Open vadosnaprimer opened 2 years ago
Yes, this is a good idea. I've thought a bit about Mesa based rendering. LLVMPipe may be too advanced to support in the waterbox, but Mesa has other choices as well. I was always worried about speed; if it's glacial, then is it worth it?
I'd love to see speed as the only problem for some things that are otherwise outright impossible to get into hawk.
From a tas perspective, speed is of no concern as we tend to slow the game down anyways.
If it was like 1 frame every minute then it would be impractical.
If we're talking about arbitrary 3d cores like dolphin or citra, the speed very well may be that low. We can't assume anything about orders of magnitude here without research.
Both Dolphin and Citra have software renderers anyways. They would probably be faster than Mesa based rendering (assuming said renderers are optimized, which Dolphin definitely isn't anyways)
Ruffle (as mentioned) is the main thing that would greatly benefit from something like this, given it has no savestates but it doesn't have any true software renderer (although there is a separate question of can Rust code be waterboxed, but I imagine that is probably a yes with some work).
Rust is in principle waterboxable. How fast is regular ruffle with mesa?
Ruffle's speed is game dependent, but in libTAS with forced software rendering, I get about 0.5x-1x speed with Meat Boy and Super Mario Flash can get up to around 2x speed. Both Vulkan and GL run at around the same speed. This is not on a great computer either; I have Ubuntu running natively on an old laptop, it has these specs:
CPU: Intel® Core™ i5-4210M CPU @ 2.60GHz × 4 GPU: Intel® HD Graphics 4600 (HSW GT2)
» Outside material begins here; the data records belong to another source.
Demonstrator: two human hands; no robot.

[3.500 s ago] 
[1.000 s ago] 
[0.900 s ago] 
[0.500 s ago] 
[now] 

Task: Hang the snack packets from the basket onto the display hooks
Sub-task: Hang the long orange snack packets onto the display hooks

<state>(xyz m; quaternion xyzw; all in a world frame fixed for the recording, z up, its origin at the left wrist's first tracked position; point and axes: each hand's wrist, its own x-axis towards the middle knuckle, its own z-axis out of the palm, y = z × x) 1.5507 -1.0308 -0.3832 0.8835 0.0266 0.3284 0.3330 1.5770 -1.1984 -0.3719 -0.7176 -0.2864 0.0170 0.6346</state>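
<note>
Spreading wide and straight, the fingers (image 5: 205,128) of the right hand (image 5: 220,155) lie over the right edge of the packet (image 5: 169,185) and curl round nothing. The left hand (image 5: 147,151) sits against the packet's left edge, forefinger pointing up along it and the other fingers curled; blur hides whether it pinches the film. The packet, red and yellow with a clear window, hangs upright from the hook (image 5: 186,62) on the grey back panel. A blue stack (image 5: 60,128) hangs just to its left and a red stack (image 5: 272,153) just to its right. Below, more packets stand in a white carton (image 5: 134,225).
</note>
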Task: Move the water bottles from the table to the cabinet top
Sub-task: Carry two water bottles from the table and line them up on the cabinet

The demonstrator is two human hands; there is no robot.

LLVMpipe could be used for BlastEm core if you don't want to disable OpenGL?
Something to consider here (from LLVMpipe's page):
Also, the driver is multithreaded to take advantage of multiple CPU cores (up to 32 at this time).
Threads are junk in the box, so whatever speed measures you end up finding with libTAS + forced software rendering is likely going to be way better than what the box will give you.
As done in the melonDS core, you can waterbox code interacting with OpenGL (possibly Vulkan too, but I haven't looked deep enough into it). It does require some very liberal use of ECL_INVISIBLE and some magic to handle the runtime ABI differences (the core is sysv abi but GL function pointers may be ms abi or sysv abi; also yes this is meaning the evil of using function pointers directly instead of having standard callback wrapping is done so some minor potential compromise to determinism since no stack marshalling, this is more needed due to the amount of GL function pointers). In case there are readbacks, expect the obvious GPU specific determinism, and maybe some potential non-determinism with savestates (it is possible to have readbacks for Flash, so Ruffle's case will suffer from there), but if there are no readbacks, this should generally be safe for determinism.
Also, LLVMpipe would internally use a JIT here. On principle a JIT can work in the box, but it generally needs modifications to work in the box at all (as some techniques will not work) and generally will result in a ballooning of state size without modifications. Some JIT designs might not be usable at all within the box here.
~If we want JIT-in-the-box, it would be best to start with the simplest smallest JIT-capable core or lib we can find that does something useful. That would let us prove the potential value of the method before going too deep on something that's not clear to provide benefit.~ Edit: Never mind, guess I don't follow this much anymore, didn't know we already had working JIT.
@zeromus what do you think?
JIT-in-the-box already exists in ares64. Again, it really depends on the JIT design. If the JIT is just using a small fixed preallocated pool of memory (not just growing arbitrarily), and is not invoking any fastmem tricks (probably not relevant for LLVMpipe anyways, just other emulator JITs), then a JIT could work. "Small" being whatever you're comfortable putting into a savestate (it's 8MiBs total for ares64, 4MiBs split against the 2 JITs), unless I guess if you're comfortable making it invisible, then it could be rather large (JIT invalidation might not work without desyncs for some JITs).
Since @nattthebear is non-trivial to catch on irc while I remember about this, I guess we need a ticket.
libTAS uses LLVMpipe to simulate hardware graphics stuff in software and make savestates of that.
We know that waterbox can't snapshot GPU state, but would it be feasible to incorporate llvmpipe into waterboxhost so cores that require GPU (like Ruffle) could be ported?